Lean Out Your Window
S.E.N. Records, 2010
REVIEW BY: Josh Allen
ORIGINALLY PUBLISHED: 11/20/2010
Over the last decade, Chicago-based singer/songwriter Frank Tribes has earned numerous comparisons to classic pop rock artists like Neil Young, The Byrds, and even The Beach Boys. While these influences clearly permeate his fourth studio release, Lean Out Your Window, they mesh into a distinct voice that is uniquely Frank Tribes.
Honestly, the front third of the album did not immediately grab my attention, sticking mostly to formulaic pop rock elements. The sunny, poppy “Find Yourself Alone” is an uplifting track with lyrics reminiscent of a self-help book, harmonizing vocals, and occasional glistening, reverberating guitar chords. Tightly structured “Sunshine Lane” grows on you, and the subdued and faintly sorrowful “Airplane, Anything!” is well-crafted. Neither of these is particularly outstanding, and the lyrics are a little uninspiring and occasionally puzzling.
Tribes throws a hell of a change-up with “Bitter Morning,” which is the most interesting composition on the album. An opening accordion feeds into a straightforward but infectious rhythm and melancholy melody that fits the song’s title. The chorus easily sports the most memorable hook on the album, “Don’t feel bad, you’re not shallow / I can see you’re one fine fellow / Have a laugh and drink until the bitter morning.” I dare you: just try and listen to the track once through and resist the temptation not to repeat it once or twice.
“Hanging Around” is another highlight, channeling My Morning Jacket, with its sonorous vocals and lean but graceful instrumentation, especially the gorgeous sequence shared by two acoustic guitars. Pizzicato strings behind the chorus are a subtle but fitting touch.
Throughout the album, the mood seems to feel fluid, which to me is a great sign. “Only My Voice” is downcast, with Tribes’s lonely voice accompanied by ghostly harmonizing vocals (“Falling, falling straight down / Thinking the end’s coming near”).
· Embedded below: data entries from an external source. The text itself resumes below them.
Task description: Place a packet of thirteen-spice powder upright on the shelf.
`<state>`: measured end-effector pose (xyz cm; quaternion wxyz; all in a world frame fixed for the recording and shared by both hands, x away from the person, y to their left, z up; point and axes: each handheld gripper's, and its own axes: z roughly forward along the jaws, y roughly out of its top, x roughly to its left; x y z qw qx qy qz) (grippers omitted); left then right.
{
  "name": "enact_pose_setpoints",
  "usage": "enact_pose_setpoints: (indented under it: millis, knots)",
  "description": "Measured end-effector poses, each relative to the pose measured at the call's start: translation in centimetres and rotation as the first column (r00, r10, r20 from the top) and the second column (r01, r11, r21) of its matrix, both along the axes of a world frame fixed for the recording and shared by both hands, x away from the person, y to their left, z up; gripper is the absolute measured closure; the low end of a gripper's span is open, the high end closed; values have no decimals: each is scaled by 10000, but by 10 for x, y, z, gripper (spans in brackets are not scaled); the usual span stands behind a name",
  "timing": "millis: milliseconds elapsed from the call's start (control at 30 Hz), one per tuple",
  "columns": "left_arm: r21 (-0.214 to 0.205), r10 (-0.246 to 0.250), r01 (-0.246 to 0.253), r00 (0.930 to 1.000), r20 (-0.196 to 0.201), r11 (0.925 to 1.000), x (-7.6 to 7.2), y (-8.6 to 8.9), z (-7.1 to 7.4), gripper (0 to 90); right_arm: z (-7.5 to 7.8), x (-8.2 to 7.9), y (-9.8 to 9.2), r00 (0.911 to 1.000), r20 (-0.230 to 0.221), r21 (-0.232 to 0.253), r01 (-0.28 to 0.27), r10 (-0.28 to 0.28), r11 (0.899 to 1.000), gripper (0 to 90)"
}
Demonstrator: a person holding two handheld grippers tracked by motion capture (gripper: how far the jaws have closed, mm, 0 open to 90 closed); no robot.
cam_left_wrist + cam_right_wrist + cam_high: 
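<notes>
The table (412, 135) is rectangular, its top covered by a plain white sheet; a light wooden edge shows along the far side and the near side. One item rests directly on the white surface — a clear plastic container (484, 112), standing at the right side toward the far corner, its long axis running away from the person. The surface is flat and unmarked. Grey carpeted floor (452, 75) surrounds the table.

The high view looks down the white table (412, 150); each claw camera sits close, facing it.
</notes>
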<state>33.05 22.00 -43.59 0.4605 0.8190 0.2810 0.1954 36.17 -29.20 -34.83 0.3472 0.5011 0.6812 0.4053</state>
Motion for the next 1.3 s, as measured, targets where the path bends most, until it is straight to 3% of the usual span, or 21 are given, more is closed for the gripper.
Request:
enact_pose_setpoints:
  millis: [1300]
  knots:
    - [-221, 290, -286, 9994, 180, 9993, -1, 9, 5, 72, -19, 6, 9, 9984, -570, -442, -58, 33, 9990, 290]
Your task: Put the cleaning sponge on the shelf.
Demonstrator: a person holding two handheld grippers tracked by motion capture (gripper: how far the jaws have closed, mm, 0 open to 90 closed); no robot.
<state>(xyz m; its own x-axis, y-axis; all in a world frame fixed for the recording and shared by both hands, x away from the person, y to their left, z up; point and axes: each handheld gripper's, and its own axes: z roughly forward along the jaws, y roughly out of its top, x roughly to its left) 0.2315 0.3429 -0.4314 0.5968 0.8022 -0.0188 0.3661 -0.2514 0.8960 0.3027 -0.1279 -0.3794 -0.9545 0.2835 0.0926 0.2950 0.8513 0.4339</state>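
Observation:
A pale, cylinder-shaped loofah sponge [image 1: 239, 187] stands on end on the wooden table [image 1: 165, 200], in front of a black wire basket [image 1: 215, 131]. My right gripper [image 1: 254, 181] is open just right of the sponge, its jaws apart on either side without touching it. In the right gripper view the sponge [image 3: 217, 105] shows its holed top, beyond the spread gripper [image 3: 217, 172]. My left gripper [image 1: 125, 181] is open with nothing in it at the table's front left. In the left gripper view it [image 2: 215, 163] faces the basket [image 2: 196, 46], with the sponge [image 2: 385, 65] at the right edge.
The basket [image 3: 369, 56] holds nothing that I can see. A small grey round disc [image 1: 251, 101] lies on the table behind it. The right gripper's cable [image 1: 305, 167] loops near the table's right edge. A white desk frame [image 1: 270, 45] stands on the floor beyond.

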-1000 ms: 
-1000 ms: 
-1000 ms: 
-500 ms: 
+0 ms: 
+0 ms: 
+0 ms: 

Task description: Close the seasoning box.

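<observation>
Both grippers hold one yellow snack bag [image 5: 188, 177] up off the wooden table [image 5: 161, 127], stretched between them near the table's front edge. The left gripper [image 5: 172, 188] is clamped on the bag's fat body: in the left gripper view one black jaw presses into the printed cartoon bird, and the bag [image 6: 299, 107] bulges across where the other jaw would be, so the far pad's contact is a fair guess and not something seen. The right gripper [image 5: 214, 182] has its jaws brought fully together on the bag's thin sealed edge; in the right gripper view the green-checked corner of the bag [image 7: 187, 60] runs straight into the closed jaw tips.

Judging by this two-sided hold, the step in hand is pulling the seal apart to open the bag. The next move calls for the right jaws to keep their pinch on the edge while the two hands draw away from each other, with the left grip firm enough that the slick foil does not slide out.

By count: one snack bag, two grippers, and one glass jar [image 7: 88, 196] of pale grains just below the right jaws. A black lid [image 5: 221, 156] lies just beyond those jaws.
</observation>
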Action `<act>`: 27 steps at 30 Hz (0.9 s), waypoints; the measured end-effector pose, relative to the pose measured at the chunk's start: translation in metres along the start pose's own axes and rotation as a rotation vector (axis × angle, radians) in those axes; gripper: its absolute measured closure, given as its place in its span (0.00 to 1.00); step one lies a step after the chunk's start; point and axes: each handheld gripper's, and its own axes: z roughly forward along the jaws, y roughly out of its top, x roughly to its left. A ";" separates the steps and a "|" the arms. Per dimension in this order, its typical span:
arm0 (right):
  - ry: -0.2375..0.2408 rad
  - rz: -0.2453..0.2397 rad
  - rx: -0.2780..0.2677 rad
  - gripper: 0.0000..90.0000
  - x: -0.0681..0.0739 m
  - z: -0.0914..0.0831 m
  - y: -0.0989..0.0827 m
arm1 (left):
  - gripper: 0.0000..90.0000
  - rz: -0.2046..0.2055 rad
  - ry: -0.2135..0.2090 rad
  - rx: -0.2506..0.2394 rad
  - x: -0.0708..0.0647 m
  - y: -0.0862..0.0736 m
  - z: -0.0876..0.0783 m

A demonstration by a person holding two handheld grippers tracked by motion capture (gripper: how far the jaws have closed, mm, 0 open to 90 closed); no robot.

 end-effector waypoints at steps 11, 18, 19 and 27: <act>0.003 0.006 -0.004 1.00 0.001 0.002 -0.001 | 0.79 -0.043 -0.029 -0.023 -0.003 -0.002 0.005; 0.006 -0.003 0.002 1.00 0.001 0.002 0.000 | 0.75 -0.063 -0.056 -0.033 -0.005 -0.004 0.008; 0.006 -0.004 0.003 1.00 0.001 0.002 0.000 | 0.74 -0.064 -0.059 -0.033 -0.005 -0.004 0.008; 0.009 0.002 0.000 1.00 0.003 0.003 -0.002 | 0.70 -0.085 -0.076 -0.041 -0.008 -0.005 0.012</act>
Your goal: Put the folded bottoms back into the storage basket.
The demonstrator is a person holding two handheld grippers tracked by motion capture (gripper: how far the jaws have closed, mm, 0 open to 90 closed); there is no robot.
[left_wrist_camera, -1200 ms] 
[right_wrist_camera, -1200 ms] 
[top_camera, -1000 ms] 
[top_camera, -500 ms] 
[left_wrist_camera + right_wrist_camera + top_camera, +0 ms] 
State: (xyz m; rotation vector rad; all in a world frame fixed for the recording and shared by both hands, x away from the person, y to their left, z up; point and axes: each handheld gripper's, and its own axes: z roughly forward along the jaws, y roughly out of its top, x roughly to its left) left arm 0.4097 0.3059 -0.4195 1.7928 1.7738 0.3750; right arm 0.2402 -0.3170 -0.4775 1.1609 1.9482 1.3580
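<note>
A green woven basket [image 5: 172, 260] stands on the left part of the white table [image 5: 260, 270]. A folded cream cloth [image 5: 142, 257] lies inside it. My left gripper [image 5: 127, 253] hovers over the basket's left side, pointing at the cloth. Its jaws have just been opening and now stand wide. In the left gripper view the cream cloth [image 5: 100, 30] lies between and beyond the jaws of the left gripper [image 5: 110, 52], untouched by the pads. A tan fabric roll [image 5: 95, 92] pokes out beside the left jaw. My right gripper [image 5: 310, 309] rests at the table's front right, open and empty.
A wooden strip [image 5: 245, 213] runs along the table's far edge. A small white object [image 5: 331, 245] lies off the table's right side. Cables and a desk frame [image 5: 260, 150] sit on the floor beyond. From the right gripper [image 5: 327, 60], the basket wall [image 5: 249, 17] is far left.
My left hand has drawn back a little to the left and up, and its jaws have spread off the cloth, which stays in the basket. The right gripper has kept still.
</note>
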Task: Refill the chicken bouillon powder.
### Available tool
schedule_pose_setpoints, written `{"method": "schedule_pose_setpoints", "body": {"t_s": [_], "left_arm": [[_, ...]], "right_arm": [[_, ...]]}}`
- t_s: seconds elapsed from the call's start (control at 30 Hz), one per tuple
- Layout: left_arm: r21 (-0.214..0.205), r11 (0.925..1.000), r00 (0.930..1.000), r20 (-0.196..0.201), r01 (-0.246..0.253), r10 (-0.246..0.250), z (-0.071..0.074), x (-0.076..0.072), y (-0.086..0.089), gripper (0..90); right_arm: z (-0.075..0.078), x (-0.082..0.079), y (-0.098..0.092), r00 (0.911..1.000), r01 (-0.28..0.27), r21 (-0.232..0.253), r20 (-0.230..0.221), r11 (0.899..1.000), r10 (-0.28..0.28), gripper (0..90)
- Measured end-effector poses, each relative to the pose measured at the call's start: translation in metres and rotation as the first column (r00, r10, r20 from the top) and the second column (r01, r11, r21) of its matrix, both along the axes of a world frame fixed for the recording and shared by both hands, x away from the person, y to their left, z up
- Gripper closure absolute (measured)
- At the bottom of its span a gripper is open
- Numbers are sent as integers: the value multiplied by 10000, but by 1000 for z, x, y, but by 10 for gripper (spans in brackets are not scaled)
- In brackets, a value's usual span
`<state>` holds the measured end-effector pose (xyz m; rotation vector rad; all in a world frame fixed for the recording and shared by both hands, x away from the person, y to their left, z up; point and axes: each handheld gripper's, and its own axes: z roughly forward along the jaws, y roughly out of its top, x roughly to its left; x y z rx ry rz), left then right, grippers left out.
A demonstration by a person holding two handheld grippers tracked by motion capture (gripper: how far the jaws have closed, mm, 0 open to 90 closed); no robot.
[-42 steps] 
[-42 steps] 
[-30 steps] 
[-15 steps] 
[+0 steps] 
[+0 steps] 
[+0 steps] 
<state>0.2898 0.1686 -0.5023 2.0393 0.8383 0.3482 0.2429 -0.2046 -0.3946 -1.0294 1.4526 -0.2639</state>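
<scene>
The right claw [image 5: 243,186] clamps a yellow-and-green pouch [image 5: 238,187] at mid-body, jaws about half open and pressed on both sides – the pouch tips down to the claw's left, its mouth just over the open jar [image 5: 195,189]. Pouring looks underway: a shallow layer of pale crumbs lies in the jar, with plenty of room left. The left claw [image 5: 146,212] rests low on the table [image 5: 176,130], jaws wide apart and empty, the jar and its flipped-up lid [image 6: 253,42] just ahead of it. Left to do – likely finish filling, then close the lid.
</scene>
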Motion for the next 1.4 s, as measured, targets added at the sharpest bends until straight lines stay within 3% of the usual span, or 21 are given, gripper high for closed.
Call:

Other tracks, by contrast, are decidedly more upbeat and charming like “Marilee” and “Now You’re Listening”, which features ostentatious Who-like drums and ascending guitar arpeggios to bring the album to a close.
Frank Tribes succeeds with Lean Out Your Window in crafting a solid, aurally pleasing album, carving his own style out of a conglomeration of influences from singers/songwriters’ and classic rockers’ past. It's a song or two away from greatness, but I’m sold that Tribes is a secret that the Windy City needs to share.